Exercise brief:
Your response to the data below should hold nothing except the lines from the one containing "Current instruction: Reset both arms" down to the one containing "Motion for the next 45", reproduced exactly and without pictures.

[Data items]

- - - - - - -

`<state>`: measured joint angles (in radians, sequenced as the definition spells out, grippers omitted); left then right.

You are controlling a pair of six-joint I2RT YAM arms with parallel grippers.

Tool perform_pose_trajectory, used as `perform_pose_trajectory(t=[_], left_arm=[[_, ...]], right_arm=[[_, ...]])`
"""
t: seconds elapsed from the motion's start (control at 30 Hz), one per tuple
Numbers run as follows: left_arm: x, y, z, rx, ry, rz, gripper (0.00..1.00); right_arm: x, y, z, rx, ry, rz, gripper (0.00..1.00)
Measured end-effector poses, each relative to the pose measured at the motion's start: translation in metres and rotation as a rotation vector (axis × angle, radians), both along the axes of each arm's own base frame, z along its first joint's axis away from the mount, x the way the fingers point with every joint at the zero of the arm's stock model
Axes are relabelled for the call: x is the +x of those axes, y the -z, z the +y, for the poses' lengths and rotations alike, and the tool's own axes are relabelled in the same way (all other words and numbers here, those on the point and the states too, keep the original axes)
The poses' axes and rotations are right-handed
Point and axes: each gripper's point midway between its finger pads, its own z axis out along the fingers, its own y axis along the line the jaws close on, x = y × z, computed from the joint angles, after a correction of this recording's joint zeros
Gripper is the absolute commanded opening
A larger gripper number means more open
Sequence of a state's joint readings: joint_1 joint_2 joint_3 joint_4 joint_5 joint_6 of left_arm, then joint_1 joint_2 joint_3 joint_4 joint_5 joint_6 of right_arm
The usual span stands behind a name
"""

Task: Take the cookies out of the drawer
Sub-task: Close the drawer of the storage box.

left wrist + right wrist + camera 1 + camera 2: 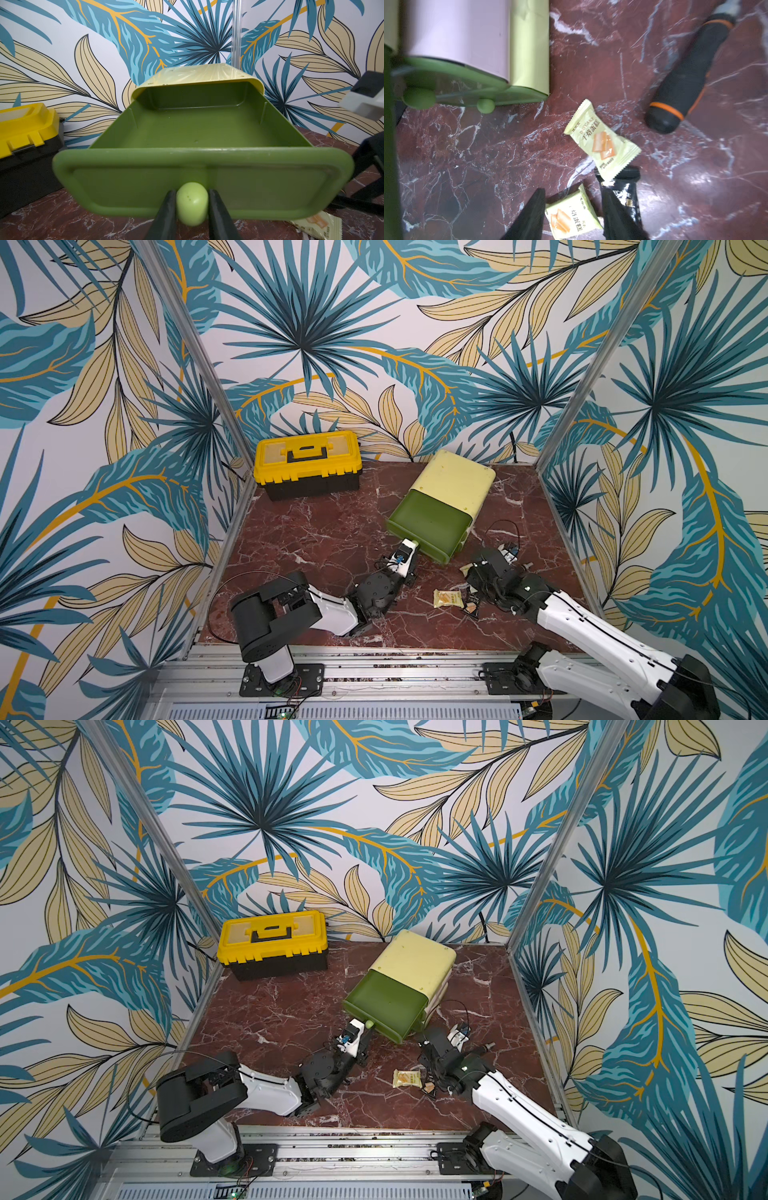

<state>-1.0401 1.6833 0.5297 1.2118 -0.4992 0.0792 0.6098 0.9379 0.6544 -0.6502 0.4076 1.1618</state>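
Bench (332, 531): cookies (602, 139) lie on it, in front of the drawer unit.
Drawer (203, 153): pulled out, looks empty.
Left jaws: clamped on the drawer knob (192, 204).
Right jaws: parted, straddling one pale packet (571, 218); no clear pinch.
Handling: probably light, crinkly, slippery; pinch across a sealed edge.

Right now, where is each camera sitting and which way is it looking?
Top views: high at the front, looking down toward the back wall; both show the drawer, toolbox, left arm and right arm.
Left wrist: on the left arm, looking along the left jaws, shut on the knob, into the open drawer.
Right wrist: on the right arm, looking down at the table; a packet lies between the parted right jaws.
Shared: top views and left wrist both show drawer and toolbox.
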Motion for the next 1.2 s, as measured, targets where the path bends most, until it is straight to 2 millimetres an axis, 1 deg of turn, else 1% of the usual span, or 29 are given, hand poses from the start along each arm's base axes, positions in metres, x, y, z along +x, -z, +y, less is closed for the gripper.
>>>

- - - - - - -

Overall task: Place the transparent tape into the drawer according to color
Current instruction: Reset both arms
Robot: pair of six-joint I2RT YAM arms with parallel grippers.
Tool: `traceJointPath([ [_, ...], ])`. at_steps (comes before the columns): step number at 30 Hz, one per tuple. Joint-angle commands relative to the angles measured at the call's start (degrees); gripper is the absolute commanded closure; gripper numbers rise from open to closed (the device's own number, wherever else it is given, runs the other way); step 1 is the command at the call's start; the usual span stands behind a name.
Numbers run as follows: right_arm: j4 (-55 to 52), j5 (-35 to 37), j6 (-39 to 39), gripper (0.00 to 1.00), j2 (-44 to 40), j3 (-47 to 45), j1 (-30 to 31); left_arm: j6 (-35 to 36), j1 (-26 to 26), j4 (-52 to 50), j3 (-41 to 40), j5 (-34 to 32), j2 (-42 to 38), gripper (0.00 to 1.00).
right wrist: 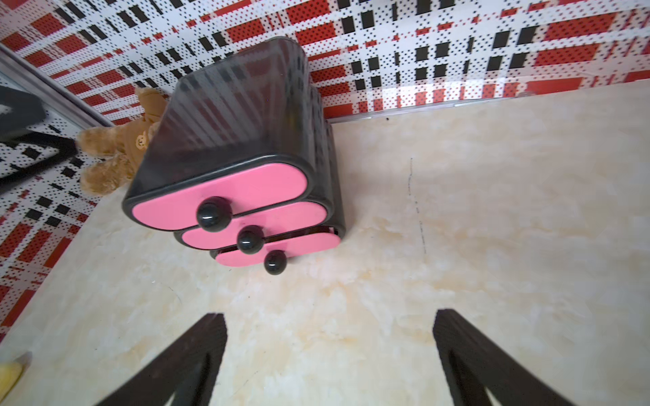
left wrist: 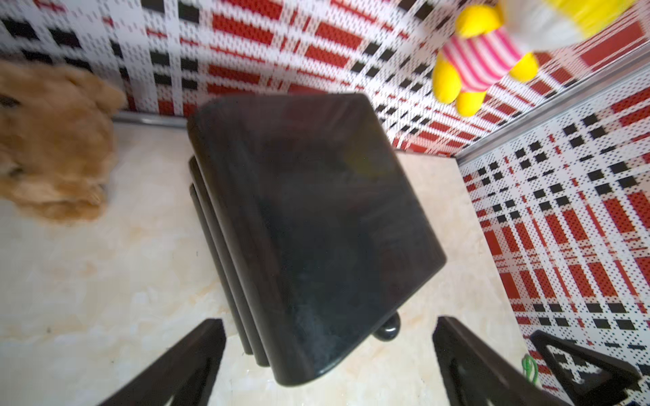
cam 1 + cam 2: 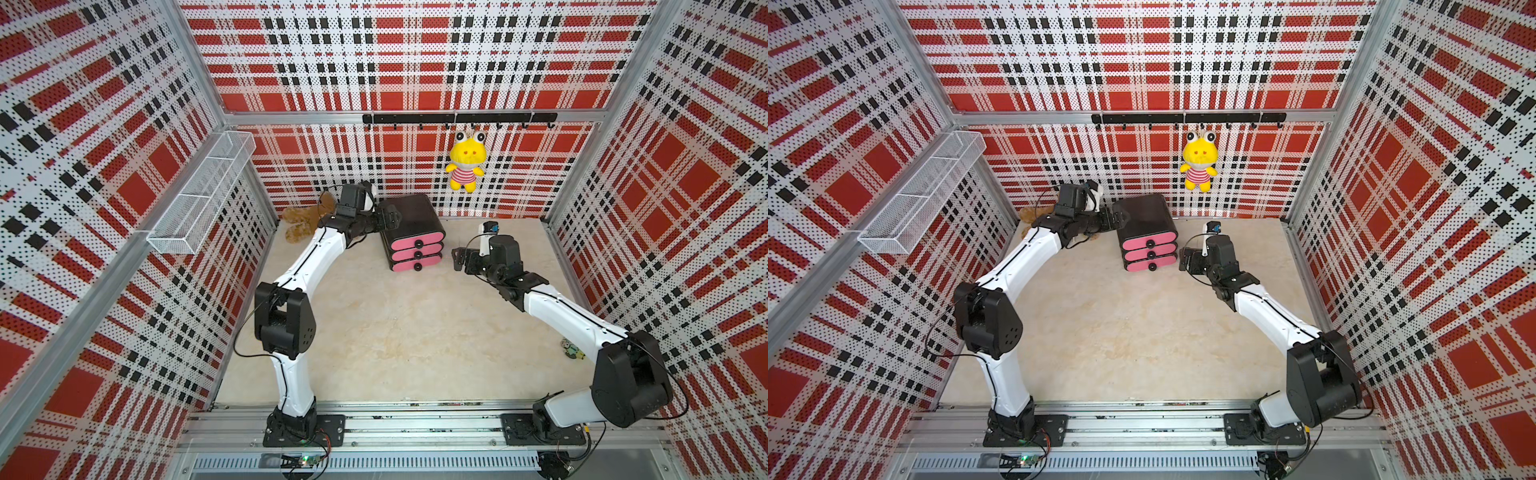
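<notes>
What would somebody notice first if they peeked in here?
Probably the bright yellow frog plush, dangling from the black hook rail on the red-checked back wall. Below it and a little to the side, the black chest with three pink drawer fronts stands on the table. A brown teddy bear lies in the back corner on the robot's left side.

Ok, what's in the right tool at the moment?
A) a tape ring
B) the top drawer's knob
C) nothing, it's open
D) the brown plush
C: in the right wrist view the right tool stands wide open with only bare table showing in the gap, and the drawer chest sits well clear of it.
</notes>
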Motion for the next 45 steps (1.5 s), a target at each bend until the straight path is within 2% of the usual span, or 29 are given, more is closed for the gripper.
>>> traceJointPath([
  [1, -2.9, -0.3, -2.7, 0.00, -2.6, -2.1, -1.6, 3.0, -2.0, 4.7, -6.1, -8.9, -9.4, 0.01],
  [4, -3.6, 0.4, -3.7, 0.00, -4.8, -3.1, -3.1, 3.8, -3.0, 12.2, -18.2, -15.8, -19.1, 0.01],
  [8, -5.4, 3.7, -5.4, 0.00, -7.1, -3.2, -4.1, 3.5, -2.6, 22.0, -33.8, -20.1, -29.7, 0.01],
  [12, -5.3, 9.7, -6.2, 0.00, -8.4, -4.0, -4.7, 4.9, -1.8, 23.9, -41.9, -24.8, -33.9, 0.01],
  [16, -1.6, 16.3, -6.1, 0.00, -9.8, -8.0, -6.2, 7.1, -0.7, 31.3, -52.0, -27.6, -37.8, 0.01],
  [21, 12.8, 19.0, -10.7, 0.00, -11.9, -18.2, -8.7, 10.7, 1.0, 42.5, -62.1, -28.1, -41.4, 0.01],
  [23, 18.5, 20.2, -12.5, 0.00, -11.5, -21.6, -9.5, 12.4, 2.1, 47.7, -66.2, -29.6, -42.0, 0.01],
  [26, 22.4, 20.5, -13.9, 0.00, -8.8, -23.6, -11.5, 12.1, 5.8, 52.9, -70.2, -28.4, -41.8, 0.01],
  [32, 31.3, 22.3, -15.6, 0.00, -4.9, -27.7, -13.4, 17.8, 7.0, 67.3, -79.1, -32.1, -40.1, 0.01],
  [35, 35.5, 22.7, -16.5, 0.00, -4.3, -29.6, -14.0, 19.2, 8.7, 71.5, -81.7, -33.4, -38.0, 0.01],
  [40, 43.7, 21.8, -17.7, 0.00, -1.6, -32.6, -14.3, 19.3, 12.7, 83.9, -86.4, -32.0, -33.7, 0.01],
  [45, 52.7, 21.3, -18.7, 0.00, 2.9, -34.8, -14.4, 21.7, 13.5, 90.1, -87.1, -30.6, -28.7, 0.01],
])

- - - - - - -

Written response:
Current instruction: Reset both arms
Robot: pair of six-joint I2RT YAM arms with parallel grippers.
Tool: `traceJointPath([ [_, ...], ])`. at_steps (comes before the columns): step number at 30 Hz, one per tuple. Joint-angle commands relative to the angles measured at the call's start (degrees); gripper is the absolute commanded closure; gripper numbers rise from open to closed (the device's own number, wherever else it is given, runs the other way); step 1 is the command at the call's start; the usual span stands behind a name.
Numbers run as follows: right_arm: j4 (-55 to 52), j5 (-35 to 37), j6 (-39 to 39), gripper (0.00 to 1.00), j2 (-44 to 40), j3 (-47 to 45), j1 (-30 to 31); left_arm: j6 (-35 to 36), j1 (-26 to 26), j4 (-52 to 50), j3 (-41 to 40), j5 (-34 to 32), j2 (-42 to 38), gripper (0.00 to 1.00).
right wrist: 
left wrist: 
cam 1 + cam 2: 
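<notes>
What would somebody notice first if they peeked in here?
Probably the bright yellow frog plush, dangling from the black hook rail on the red-checked back wall. Below it and a little to the side, the black chest with three pink drawer fronts stands on the table. A brown teddy bear lies in the back corner on the robot's left side.

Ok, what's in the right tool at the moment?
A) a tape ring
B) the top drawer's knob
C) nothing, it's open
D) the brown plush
C: in the right wrist view the right tool stands wide open with only bare table showing in the gap, and the drawer chest sits well clear of it.
</notes>
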Motion for the next 45 steps (1.5 s), a target at each bend until the straight path is within 2% of the usual span, or 29 are given, more is closed for the gripper.

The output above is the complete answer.